Getting started¶
overviewpy makes it easy to get an overview of a dataset by displaying relevant sample information.
This notebook walks through all currently implemented functions:
| Function | What it does |
|---|---|
overview_tab |
Tabular overview — one row per id with collapsed time ranges |
overview_na |
Bar chart of missing-value counts or percentages (column- or row-wise) |
overview_summary |
Per-column summary: non-null count, unique count, sample values |
overview_plot |
Connected dot-plot showing id × time coverage |
overview_overlap |
Bar chart or Venn diagram comparing ID coverage of two data frames |
overview_heat |
Heat map of observation counts (or percentages) per id-time combination |
overview_crossplot |
Scatter plot of two conditions with threshold lines dividing the plot into four quadrants |
overview_crosstab |
2×2 cross table sorting observations by two conditions and thresholds |
overview_latex |
LaTeX table from overview_tab or overview_crosstab output |
overview_markdown |
Markdown table from overview_tab output |
All are available as methods on the Overview class, which is the recommended interface.
Import libraries¶
We import the Overview class from overviewpy, along with pandas for data manipulation and numpy to produce missing values in our example data.

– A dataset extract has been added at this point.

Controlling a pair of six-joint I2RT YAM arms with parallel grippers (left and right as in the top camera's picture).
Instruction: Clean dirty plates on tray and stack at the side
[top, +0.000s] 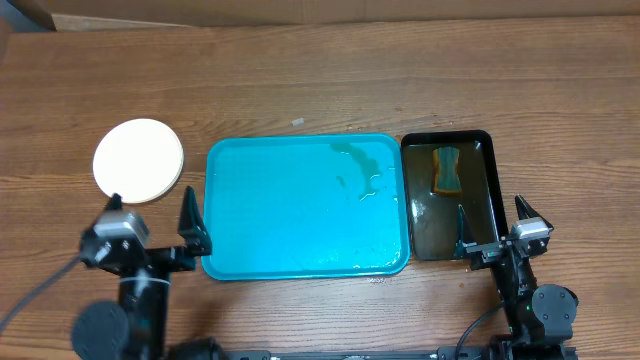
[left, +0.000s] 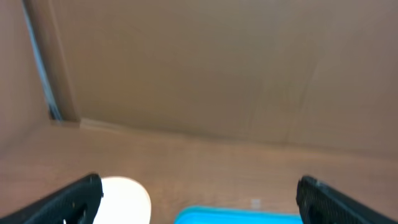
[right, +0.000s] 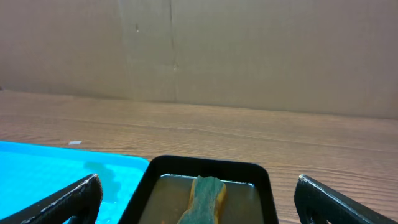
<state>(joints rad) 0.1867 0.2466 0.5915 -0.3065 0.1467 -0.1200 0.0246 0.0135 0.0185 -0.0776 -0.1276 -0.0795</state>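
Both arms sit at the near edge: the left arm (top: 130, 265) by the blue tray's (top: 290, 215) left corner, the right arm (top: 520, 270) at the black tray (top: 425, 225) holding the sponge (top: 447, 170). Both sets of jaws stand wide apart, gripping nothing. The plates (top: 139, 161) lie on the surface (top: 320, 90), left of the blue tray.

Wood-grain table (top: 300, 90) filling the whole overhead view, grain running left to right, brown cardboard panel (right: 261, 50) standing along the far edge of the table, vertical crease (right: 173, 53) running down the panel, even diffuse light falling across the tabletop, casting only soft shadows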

from overviewpy.overview import Overview
import pandas as pd
import numpy as np
Generate data¶
In the first step, we will generate some data that we will use in the next steps.
# Generate full data
data = {
'id': ['RWA', 'RWA', 'RWA', 'GAB', 'GAB', 'FRA',\
'FRA', 'BEL', 'BEL', 'ARG'],
'year': [2022, 2023, 2021, 2023, 2020, 2019, 2015,\
2014, 2013, 2002]
}
df = pd.DataFrame(data)
df.head()
| id | year | |
|---|---|---|
| 0 | RWA | 2022 |
| 1 | RWA | 2023 |
| 2 | RWA | 2021 |
| 3 | GAB | 2023 |
| 4 | GAB | 2020 |
We also generate a second data frame that contains missing values (np.nan) in both the id and year columns. This dataset is used to demonstrate overview_na and the NA-handling behaviour of overview_tab.

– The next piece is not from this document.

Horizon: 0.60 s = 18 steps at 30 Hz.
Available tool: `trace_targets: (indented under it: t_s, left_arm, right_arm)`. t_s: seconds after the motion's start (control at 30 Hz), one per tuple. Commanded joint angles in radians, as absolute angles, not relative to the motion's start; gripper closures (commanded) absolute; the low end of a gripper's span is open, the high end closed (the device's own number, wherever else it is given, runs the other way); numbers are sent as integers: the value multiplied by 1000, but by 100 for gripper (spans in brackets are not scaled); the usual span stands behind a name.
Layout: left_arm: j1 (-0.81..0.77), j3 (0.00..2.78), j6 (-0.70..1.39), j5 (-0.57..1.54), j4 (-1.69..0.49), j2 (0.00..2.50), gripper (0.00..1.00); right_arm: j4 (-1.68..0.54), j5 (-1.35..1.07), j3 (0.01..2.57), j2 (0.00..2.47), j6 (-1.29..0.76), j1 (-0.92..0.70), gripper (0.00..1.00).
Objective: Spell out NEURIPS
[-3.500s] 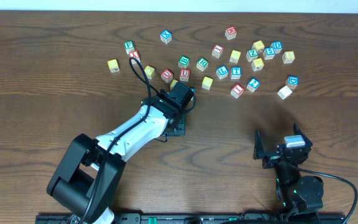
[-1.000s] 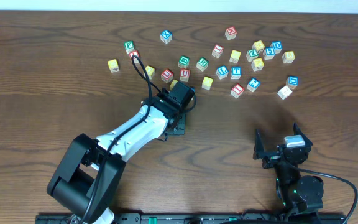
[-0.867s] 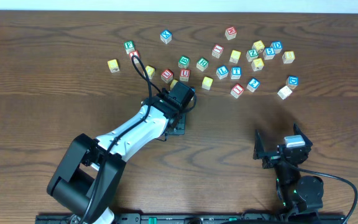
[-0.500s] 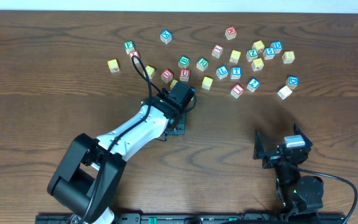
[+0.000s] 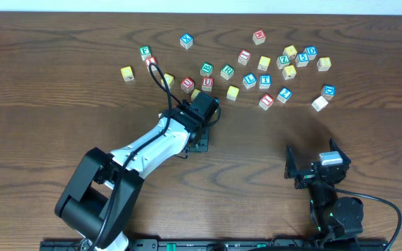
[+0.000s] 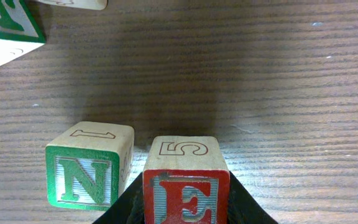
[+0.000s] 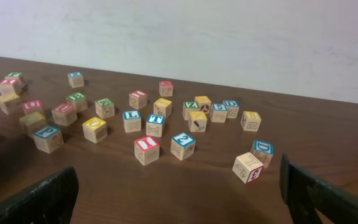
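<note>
1. Jaws of left gripper [image 6: 186,208] are clamped on both sides of the E cube [image 6: 186,198].
2. Jaws of right gripper [image 7: 179,196] are wide apart, holding nothing.
3. N cube [image 6: 89,168] stands just left of the E cube with a narrow gap; the letters face the same way.
4. Both cubes are pale wood and square-edged: E is framed in red, N in green. The table [image 6: 291,93] is dark wood grain.

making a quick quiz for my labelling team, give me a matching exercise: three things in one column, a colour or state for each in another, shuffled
Column A
1. N cube
2. E cube
3. right end effector

Column B
a. open, holding nothing
b. green letter, loose on the table
c. red letter, gripped by the left end effector

Pairs: 1-b, 2-c, 3-a
</note>
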<state>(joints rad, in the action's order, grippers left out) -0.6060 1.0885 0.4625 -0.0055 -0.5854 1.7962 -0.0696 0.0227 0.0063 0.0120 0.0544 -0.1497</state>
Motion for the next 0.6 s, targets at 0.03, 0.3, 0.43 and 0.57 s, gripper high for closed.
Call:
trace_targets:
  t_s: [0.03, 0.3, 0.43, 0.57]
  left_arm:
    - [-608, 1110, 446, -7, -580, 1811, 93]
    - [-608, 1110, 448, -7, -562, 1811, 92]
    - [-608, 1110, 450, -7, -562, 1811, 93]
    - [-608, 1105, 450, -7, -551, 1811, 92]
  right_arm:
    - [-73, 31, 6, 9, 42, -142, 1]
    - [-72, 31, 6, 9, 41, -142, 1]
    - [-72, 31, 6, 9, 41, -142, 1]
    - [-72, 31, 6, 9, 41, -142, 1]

# Generate data with missing values
data_na = {
'id': ['RWA', 'RWA', 'RWA', np.nan, 'GAB', 'GAB',\
'FRA', 'FRA', 'BEL', 'BEL', 'ARG', np.nan, np.nan],
'year': [2022, 2001, 2000, 2023, 2021, 2023, 2020,\
2019, np.nan, 2015, 2014, 2013, 2002]
}
df_na = pd.DataFrame(data_na)
df_na.head()
| id | year | |
|---|---|---|
| 0 | RWA | 2022.0 |
| 1 | RWA | 2001.0 |
| 2 | RWA | 2000.0 |
| 3 | NaN | 2023.0 |
| 4 | GAB | 2021.0 |
Get an overview of the time distribution in your data¶
Generate some general overview of the data set using the time and scope conditions with overview_tab.
The resulting data frame collapses the time condition for each id by taking into account potential gaps in the time frame.
Consecutive years are compressed into a range (e.g. 2021-2023); non-consecutive years appear as a comma-separated list (e.g. 2015, 2019).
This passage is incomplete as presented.